I’m at that stage already. I’m meeting people who are going places, who are working on their dreams. It’s kind of fun. They’re way ahead of me, but I’m connecting with them.
There are more people I’m yet to meet. And the only thing between me and them is my current level of success and my current self. I have to put in a lot of work to get there. You can’t sit at that table unless you put points on the board. You have to earn your stripes. You have to put in a lot of work.
A lot of people I look up to afar off - I really do want to meet them someday. But that comes at a certain level of success. And I can’t get there by being the person I currently am.
The lonely chapter is creating the person who gets to have those conversations.
The Uncomfortable Truth
As I alluded earlier, the funny thing about all this is that you don’t even know if it’s going to work out.
It’s lonely. It’s not easy. But it can definitely be worth it - so long as you know what you’re suffering for.
There are a lot of things I’d love to do. I’d love to go on a date sometimes, fingers crossed. Sometimes I feel like I actually need to. I’m having these feelings like, “Ah, I’m actually growing older, man. I need to do these things.” I’m not thinking about marriage per se. But just having someone by my side. A ride or die. Make a lot of difference which means you’ll not be cheering yourself alone.
Personally, I’m really bullish on just enjoying life. Making strong connections with friends. Having a close, tight-knit circle of people who just want to enjoy life together. Having experiences that are worth it. Because life isn’t going to last forever.
Imagine being with your close ones, traveling all over the world, going to places you want to go. And being able to afford that kind of life because you put in the work when you were much younger.
That’s the bet. That’s what makes all the effort worth it.
No One Is Coming to Save You
This message isn’t directed at any specific gender - it’s for the driven.
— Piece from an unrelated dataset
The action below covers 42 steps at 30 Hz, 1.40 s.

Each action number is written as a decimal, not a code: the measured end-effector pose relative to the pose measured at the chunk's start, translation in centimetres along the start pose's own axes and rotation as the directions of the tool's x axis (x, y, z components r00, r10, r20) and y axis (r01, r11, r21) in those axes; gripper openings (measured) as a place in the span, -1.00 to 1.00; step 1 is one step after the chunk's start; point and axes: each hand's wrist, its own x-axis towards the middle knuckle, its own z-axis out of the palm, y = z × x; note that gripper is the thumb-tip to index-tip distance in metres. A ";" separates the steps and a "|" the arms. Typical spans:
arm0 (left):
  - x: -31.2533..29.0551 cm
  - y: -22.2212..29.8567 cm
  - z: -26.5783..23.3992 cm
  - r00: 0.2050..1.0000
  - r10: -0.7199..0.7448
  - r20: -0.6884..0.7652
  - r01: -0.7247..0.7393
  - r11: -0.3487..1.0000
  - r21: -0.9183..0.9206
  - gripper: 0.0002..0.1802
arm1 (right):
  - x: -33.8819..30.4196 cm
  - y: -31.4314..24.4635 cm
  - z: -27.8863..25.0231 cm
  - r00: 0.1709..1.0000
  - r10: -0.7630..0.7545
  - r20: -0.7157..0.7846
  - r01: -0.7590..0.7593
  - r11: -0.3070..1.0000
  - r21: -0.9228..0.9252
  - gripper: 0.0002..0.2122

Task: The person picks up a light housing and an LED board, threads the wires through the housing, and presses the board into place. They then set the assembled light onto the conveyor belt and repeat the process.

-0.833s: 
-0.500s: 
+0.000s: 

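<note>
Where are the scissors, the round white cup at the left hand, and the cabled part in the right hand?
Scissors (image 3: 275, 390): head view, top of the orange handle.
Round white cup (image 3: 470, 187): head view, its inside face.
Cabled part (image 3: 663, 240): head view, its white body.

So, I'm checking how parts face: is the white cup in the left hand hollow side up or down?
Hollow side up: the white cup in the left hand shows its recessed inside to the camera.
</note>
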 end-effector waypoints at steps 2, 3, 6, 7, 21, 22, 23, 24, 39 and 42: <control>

I don’t care if you’re a guy or a girl, y’all need to lock in. To be honest, guys have it harder in some ways because no one is going to propose to you or offer you a safety net, so you have nothing to fall back on. If that doesn’t wake you up, I don’t know what will.
You might as well put in the work now.
The reason why it’s best in your twenties is because you probably don’t have any responsibilities yet. At least most people really don’t have that much. People don’t understand what responsibility is until they have it. You don’t know what it’s like to have them.
So suffer now. Suffer now while you still can.
But know what you’re choosing. Know what you’re sacrificing. Because years from now, you’ll either be grateful you did this, or you’ll wonder what could have been if you had.
I just wanted to document what I’m currently feeling. The thoughts I’m having. I wanted to let you know.
If you’re in the lonely chapter too, you’re not alone in being alone.
Thanks for reading.
All in a day’s work.
— Cincade


This feeling is very relatable, Cinde. “What if I spend my twenties like this and it doesn’t work out? What if I look back at 30 and realize I wasted the best years of my life chasing something that was never real?” I ask myself similar questions and on some days the thought can be crippling.🤧But I’m learning to pacify myself while I keep my eye on the goal post.